Granted...it does take someone willing to 'be there' for you. But it is really worth it. I was hospitalized a few years ago, and had it not been for my friend I would've been given the wrong meds post op. It seems that in the room directly above me there was another woman with the same name as mine. Somehow the meds for her were sent to me. My friend had made herself known to the hospital staff and my surgeon by being there with me through the whole episode. She familiarized herself, through our talks with the doctor and others, with what to expect post op, my meds while in the hospital, and recovery and follow up after I went home. When the meds were brought into the room, my friend asked what the meds were (She did this with each person who brought me medication.). When told what they were she knew that they were not mine...and kept the nurse from making me take the pills. Of course I also refused, once Janet questioned the nurse...but had I been alone, I probably would've taken them.

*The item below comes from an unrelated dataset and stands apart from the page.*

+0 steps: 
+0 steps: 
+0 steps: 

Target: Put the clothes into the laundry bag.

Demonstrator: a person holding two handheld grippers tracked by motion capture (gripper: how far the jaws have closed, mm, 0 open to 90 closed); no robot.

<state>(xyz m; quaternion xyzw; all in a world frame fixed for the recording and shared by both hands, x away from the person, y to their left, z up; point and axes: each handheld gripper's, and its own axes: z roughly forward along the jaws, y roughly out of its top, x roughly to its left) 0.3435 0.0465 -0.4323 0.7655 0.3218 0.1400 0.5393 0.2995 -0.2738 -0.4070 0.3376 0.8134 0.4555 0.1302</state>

I know. I know. Not nearly so bad as what happened to the 91 year old lady....but someone should've been there....the magic marker could've been used....to make sure the people who took her to surgery knew which leg was to be amputated.

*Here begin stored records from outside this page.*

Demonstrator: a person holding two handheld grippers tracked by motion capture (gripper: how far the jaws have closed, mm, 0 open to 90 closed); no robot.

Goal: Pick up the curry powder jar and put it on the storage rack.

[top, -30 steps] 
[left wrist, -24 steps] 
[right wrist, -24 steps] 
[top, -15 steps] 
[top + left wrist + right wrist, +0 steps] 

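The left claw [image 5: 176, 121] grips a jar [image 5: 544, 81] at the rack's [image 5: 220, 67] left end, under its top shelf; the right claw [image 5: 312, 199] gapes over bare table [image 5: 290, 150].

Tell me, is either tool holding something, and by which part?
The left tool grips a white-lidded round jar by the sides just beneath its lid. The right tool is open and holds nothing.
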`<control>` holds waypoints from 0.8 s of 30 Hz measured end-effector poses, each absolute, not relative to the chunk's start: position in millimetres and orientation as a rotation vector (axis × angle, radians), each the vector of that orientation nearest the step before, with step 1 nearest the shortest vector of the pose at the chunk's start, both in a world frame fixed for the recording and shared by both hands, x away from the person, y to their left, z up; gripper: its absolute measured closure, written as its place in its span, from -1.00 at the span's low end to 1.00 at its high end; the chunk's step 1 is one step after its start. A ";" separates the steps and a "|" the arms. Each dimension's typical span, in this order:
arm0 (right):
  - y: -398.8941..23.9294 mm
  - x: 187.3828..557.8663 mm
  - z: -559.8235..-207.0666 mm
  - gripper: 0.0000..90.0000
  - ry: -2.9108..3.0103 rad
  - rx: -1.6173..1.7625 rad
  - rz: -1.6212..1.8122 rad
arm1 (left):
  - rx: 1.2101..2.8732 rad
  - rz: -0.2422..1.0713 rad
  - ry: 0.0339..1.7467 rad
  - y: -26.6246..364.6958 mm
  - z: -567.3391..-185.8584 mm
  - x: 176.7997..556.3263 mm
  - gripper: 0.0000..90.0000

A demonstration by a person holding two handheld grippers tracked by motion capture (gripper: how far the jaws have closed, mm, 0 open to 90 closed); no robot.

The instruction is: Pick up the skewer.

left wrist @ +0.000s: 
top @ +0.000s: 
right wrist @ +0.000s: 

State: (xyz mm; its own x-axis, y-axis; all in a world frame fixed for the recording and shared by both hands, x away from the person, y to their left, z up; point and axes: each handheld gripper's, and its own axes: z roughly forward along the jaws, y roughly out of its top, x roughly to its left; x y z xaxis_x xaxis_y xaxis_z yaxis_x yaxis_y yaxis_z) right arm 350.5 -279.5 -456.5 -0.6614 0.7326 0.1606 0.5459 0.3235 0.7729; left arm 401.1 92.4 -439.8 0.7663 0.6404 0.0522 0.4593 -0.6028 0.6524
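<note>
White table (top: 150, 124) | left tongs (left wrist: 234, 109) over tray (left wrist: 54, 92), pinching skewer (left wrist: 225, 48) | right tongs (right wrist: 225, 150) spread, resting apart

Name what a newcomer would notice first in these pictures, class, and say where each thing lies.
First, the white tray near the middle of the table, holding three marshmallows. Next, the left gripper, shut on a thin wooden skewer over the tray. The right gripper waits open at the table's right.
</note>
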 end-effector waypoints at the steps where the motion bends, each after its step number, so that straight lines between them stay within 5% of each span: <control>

In the end we are still 'on our own' in these situations. You must be vocal and stand up for your self...ask questions and don't take anything for granted. And always have your own 'team' there with you...you patient advocate.
The entire operating team should be tosses in the 'hole'..
LOL, I need to make a hole. Anyone who pisses me off goes in it. XD "You! In the hole!"
Where are all the must-have-tort-reform-now people now?
Actually... Austria (this womans surgery took place in Vienna) was ranked #9 on the World Health Organizations list of countries healthcare... The US came in at #37 just above Slovenia and Cuba...
Some more Global Healthcare facts for you.....
1. The US has the most expensive healthcare system in the world. It is almost twice as expensive as every other developed nation. This is largely due to administrative costs which account for 19-25% of healthcare costs, and up to 34% at for-profit hospitals.
2. Other than South Africa, America is the only developed country in the world that does not provide healthcare for all of its citizens.
3. Yet, the US ranks 26th in infant mortality and 24th in the number of healthy years a person can expect to live - putting America’s healthcare system in the company of Cuba and Slovenia rather than Canada and Western European nations.
4. And, despite ludicrous right-wing anecdotal claims of high dissatisfaction among those who live in countries with universal healthcare, the reality is that, with the exception of Italy, Americans are more dissatisfied with their healthcare than are the citizens of every other developed nation, including England, France, Germany, and Canada. Moreover, US doctors spend less time with patients that do doctors in other nations.